As several top financial firms and consumer companies are reporting their third-quarter earnings this week, alarm bells over the state of the US economy could ring louder.
Market watchers are spooked by a series of persistent threats to consumer firms with big international footprints:
🇷🇺 Companies that have pulled out of or delayed financial dealings in Russia since its invasion of Ukraine are doing less business by default
😷 China’s zero-covid policy is hitting the revenues of US-based companies operating in the region
💸 From tech giant IBM to pharmaceutical and packaged goods firm Johnson & Johnson to streaming service Netflix, firms across industries saw hundreds of billions of dollars of revenue wiped out because of the strong dollar last quarter.
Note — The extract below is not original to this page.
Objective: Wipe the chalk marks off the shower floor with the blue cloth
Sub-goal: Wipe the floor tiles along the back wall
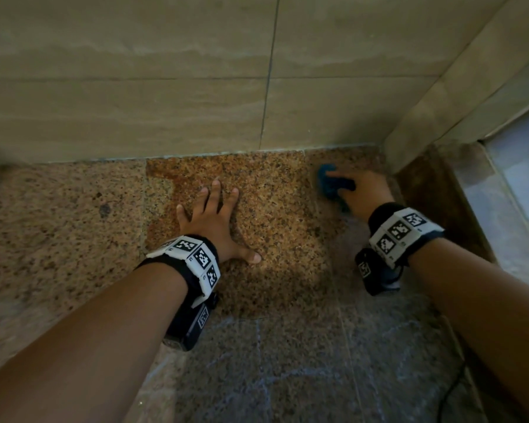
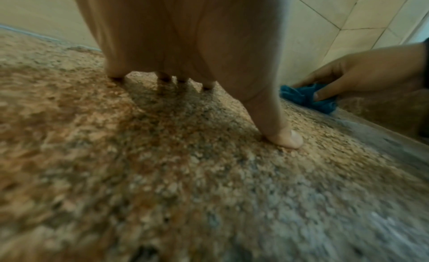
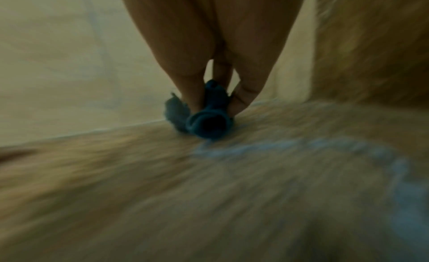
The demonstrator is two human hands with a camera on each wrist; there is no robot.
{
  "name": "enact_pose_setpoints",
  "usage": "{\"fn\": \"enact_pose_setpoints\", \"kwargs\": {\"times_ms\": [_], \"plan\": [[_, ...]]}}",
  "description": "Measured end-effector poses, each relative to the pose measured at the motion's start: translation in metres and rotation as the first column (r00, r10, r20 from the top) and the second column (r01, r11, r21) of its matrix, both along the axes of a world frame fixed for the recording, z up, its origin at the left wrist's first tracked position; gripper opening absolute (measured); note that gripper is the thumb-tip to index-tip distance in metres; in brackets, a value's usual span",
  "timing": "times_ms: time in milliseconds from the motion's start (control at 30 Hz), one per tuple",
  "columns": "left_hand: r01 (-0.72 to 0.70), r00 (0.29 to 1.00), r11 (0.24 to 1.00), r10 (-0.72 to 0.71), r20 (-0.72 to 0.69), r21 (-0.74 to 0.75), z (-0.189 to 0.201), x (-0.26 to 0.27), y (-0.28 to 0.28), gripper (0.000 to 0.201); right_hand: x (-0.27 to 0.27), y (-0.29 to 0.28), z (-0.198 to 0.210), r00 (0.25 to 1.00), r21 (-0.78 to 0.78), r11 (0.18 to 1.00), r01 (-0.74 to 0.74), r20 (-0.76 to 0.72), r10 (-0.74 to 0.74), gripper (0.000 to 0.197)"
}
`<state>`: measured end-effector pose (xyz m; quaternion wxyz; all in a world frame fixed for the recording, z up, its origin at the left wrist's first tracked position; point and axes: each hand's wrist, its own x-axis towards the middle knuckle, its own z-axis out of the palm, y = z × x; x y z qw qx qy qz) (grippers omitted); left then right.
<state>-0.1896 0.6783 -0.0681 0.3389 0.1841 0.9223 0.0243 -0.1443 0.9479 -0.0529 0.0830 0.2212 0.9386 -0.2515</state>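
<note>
While the left hand [image 1: 216, 221] lies flat on the floor [image 1: 74, 227] with fingers spread and straight, holding nothing, the right hand [image 1: 364, 193] grips the cloth [image 1: 329, 183], fingers and thumb curled round it. Cloth is bunched, blue, pressed on the floor close to the back wall [image 1: 135, 87] near the right corner. Left wrist view: thumb [image 2: 282, 133] tip planted on speckled granite, right hand [image 2: 362, 73] off to the side with cloth [image 2: 304, 97] under its fingers, thumb on the near side of the wad. Right wrist view heavily blurred: cloth [image 3: 209, 122] wadded between the fingers [image 3: 192, 93], touching the floor at the wall base. Chalk marks [image 1: 287, 377] show as pale bluish smears and lines on the greyer floor nearest the camera, between the two forearms; a smear [image 3: 267, 146] also lies just behind the cloth. Hands well apart. Both wrists carry marker bands [image 1: 193, 257]. Right of the shower floor a raised sill [image 1: 440, 193], then lighter tile [image 1: 519, 184] beyond
</note>
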Motion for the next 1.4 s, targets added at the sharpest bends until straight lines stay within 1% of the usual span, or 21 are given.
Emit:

This quarter has started off on the same footing with the robust greenback continuing to hurt earnings for multinationals like Levi Strauss Co.
Financial bigwigs earnings calendar
By the digits
12: the number of economics recessions since 1948
19: the number of earnings recessions since 1948
22: the number of earnings recessions since 1948 in real or adjusted-for-inflation terms
5-6%: How much of the earnings for S&P 500 companies the dollar’s strength could cut, up from 2% last quarter, according to Ohsung Kwon, US equity strategist at Bank of America Securities
Economics recession vs earnings recession
An economic recession—loosely defined as GDP falling for two consecutive quarters in a row—isn’t quite at America’s doorstep yet.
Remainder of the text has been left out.